Нейзель поднял газету так, чтобы на нее лучше падал свет.
— «Юлия Надь, студентка университета, четыре месяца», — прочитал он. — Ты знаешь ее?
— Она у Рафаэлей снимала чулан, — отозвался Балинт. — И вдруг исчезла…
К счастью, Нейзель не обратил внимания, что фраза осталась неоконченной.
— Да, исчезла, — повторил Балинт, на этот раз со снижающей интонацией на последнем слове. Он и сам не знал, почему решил умолчать о второй своей встрече с девушкой, но чувствовал, что так почему-то лучше. Он давно забыл об этой встрече за важными событиями минувших трех месяцев и, верно, не вспомнил бы, если бы газетное сообщение не всколыхнуло его память.
— Ага, тут и обвинительная речь прокурора! Ну-ну, посмотрим.
— Тарелка картофельного супа осталась, — сказала Балинту Луиза Нейзель, — возьми в духовке.
— Это я вмиг! — весело воскликнул Балинт.

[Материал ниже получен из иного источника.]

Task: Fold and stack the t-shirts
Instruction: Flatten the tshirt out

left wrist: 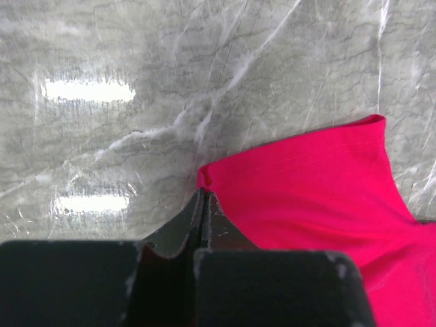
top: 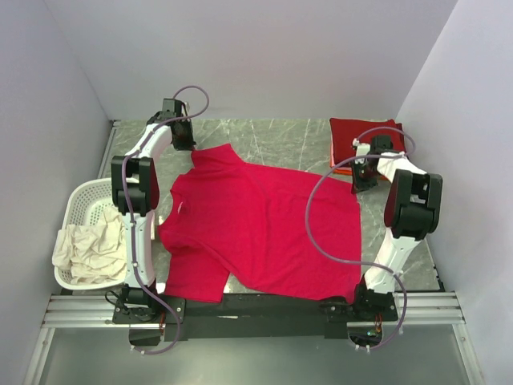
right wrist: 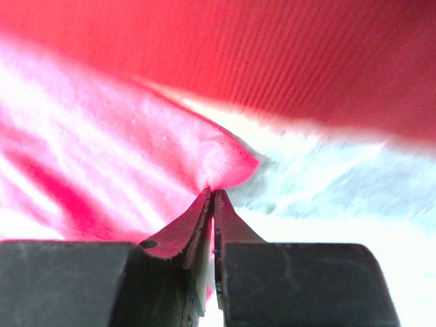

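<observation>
The big crimson shirt [top: 256,224] lay spread flat across the middle of the grey marbled table [top: 280,140], with its collar toward 9 o'clock and its hem toward 3 o'clock. The left gripper [top: 192,146] sat at the shirt's 11 o'clock corner. In the left wrist view its fingers [left wrist: 194,221] were pressed together, nipping the very tip of the red cloth against the table. The right gripper [top: 357,184] sat at the shirt's 2 o'clock corner, and its fingers [right wrist: 228,218] were likewise pinched together on a small fold of the cloth's edge.

At 1 o'clock on the table, just beyond the right gripper, a folded dark red shirt [top: 365,132] lay on top of a folded orange one [top: 335,164]. At 9 o'clock stood a white basket [top: 80,200], with crumpled cream cloth [top: 90,245] spilling over its near rim.
</observation>
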Controlling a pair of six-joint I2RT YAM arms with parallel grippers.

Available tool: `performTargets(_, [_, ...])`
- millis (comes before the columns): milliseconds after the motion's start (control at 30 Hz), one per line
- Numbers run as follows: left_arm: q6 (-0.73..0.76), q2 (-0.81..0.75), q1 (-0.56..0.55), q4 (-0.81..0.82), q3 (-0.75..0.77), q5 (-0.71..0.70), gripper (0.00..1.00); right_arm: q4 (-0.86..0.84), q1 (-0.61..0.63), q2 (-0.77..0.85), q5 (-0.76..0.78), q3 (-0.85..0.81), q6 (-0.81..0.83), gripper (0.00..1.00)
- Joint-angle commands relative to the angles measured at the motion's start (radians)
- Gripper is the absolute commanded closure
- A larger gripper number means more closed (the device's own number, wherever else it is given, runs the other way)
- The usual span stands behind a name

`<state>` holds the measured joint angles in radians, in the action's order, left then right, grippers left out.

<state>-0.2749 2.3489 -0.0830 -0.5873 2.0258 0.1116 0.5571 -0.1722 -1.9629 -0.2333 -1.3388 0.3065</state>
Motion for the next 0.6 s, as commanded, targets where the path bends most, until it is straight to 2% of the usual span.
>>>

Он жил на шесть пенгё в неделю; поскольку платить за квартиру не приходилось, а на работу и с работы он добирался пешком, в обед же довольствовался порцией шкварок с хлебом и вечером тарелкой горячего супа в какой-нибудь дешевой закусочной, Балинт умудрялся даже откладывать впрок хотя бы по нескольку филлеров, надеясь со временем (быть может, через год) купить башмаки вместо тех дырявых, покореженных опорок, что были у него на ногах, а еще позже (уж вовсе неизвестно когда) — хоть какую-нибудь одежонку, лишь бы целую, вместо нынешней, латаной-перелатанной, расстаться с которой жаждал всеми силами чистоплотного своего существа. У Нейзелей дела шли из рук вон худо, помогать ему они не могли, разве что приберегали к вечеру тарелку супа, оторвав от собственных вечно голодных детей. За исключением Луизы Нейзель, принадлежавшей к той породе женщин, которые не худеют ни при каких обстоятельствах, все семейство отощало до крайности — хоть влезай в одни штаны по двое.